*DESCRIPTION OF THE TASK*: Each line below should be repeated exactly, but no picture should be carried over.

━━━━━━━━

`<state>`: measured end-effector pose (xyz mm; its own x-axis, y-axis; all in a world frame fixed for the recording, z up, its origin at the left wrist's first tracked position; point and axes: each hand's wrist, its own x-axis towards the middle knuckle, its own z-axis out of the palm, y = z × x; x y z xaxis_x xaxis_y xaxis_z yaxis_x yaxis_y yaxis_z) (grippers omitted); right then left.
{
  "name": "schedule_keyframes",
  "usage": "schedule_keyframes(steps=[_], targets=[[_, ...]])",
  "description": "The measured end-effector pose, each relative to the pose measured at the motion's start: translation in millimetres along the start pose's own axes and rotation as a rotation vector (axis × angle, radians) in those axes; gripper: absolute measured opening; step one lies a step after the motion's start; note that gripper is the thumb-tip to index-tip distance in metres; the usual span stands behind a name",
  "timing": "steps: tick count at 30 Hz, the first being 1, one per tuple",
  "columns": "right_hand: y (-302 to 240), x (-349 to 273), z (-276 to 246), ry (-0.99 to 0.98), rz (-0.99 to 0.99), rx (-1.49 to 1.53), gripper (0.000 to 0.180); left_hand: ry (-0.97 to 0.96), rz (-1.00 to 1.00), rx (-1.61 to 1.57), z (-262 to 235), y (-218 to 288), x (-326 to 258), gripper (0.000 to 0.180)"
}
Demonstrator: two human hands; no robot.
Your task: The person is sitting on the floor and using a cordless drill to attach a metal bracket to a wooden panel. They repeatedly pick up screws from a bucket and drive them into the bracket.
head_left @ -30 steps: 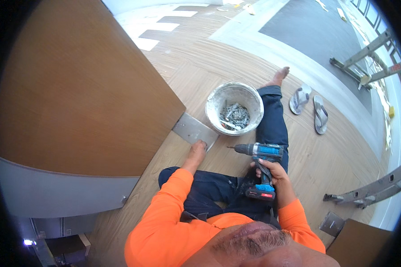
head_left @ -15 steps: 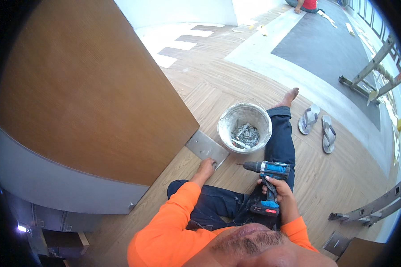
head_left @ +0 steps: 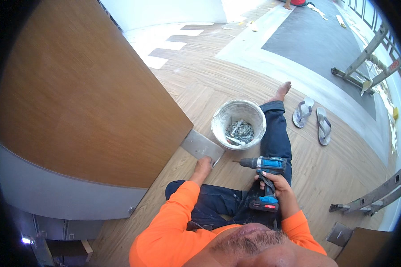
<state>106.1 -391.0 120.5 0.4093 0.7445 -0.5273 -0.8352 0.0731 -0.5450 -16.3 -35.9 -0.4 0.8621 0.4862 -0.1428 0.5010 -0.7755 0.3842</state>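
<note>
My right hand [head_left: 276,182] grips a blue and black cordless drill [head_left: 265,164] by its handle, with the bit pointing left. Over the near right corner of a flat metal plate [head_left: 199,147] on the floor is my left hand [head_left: 203,166]. Its fingers are closed in a pinch, and whatever they hold is hidden or too small to name. The plate lies at the lower corner of a large brown wood panel [head_left: 98,93]. Just beyond the plate stands a white, stained bucket [head_left: 219,119] with loose screws [head_left: 240,132] in the bottom.
My right leg stretches out beside the bucket. A pair of flip-flops [head_left: 324,127] lies to its right. Ladder feet [head_left: 345,208] stand on the right, with another ladder [head_left: 365,60] farther back. A second metal plate [head_left: 339,234] lies lower right. Another person [head_left: 295,2] is at the far top.
The view has shifted slightly, so the floor, bucket and flip-flops sit a little farther left and higher. Both hands keep nearly the same places and grips.
</note>
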Motion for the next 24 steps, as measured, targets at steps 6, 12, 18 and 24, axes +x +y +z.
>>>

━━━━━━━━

*ANSWER TO THE EXERCISE*:
`<state>`: measured end-effector pose (xyz mm; its own x-axis, y-axis; all in a world frame fixed for the recording, z up, its origin at the left wrist's first tracked position; point and axes: each hand's wrist, its own x-axis towards the middle knuckle, its own z-axis out of the palm, y = z × x; x y z xaxis_x xaxis_y xaxis_z yaxis_x yaxis_y yaxis_z) (grippers omitted); right then left.
{
  "name": "schedule_keyframes",
  "usage": "schedule_keyframes(steps=[_], targets=[[_, ...]])",
  "description": "The measured end-effector pose, each relative to the pose measured at the motion's start: translation in millimetres along the start pose's own axes and rotation as a rotation vector (axis × angle, radians) in those axes; gripper: absolute measured opening; step one lies a step after the motion's start; note that gripper is the thumb-tip to index-tip distance in metres; the usual span stands behind a name",
  "timing": "steps: tick count at 30 Hz, the first being 1, one per tuple",
  "columns": "right_hand: y (-302 to 240), x (-349 to 273), z (-276 to 246), ry (-0.99 to 0.98), rz (-0.99 to 0.99), rx (-1.49 to 1.53), gripper (0.000 to 0.180); left_hand: ry (-0.97 to 0.96), rz (-1.00 to 1.00), rx (-1.61 to 1.57), z (-262 to 235), y (-218 to 288), x (-326 to 258), gripper (0.000 to 0.180)"
}
Demonstrator: two human hands; no robot.
Your task: The person is sitting on the floor and using a cordless drill to attach a metal bracket to a wooden panel. They repeatedly pick up screws from a bucket and drive them into the bracket.
head_left @ -30 steps: 
head_left @ -15 steps: 
head_left @ +0 steps: 
<state>106.1 -391.0 120.5 0.4093 0.7445 -0.5273 -0.8352 0.0731 -0.5450 -16.3 -35.9 -0.4 0.8621 0.4862 -0.1428 0.5010 -0.7755 0.3842</state>
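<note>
My right hand [head_left: 276,182] grips a blue and black cordless drill [head_left: 265,164] by its handle, with the bit pointing left. Over the near right corner of a flat metal plate [head_left: 199,147] on the floor is my left hand [head_left: 203,166]. Its fingers are closed in a pinch, and whatever they hold is hidden or too small to name. The plate lies at the lower corner of a large brown wood panel [head_left: 98,93]. Just beyond the plate stands a white, stained bucket [head_left: 219,119] with loose screws [head_left: 240,132] in the bottom.
My right leg stretches out beside the bucket. A pair of flip-flops [head_left: 324,127] lies to its right. Ladder feet [head_left: 345,208] stand on the right, with another ladder [head_left: 365,60] farther back. A second metal plate [head_left: 339,234] lies lower right. Another person [head_left: 295,2] is at the far top.
The view has shifted slightly, so the floor, bucket and flip-flops sit a little farther left and higher. Both hands keep nearly the same places and grips.
</note>
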Motion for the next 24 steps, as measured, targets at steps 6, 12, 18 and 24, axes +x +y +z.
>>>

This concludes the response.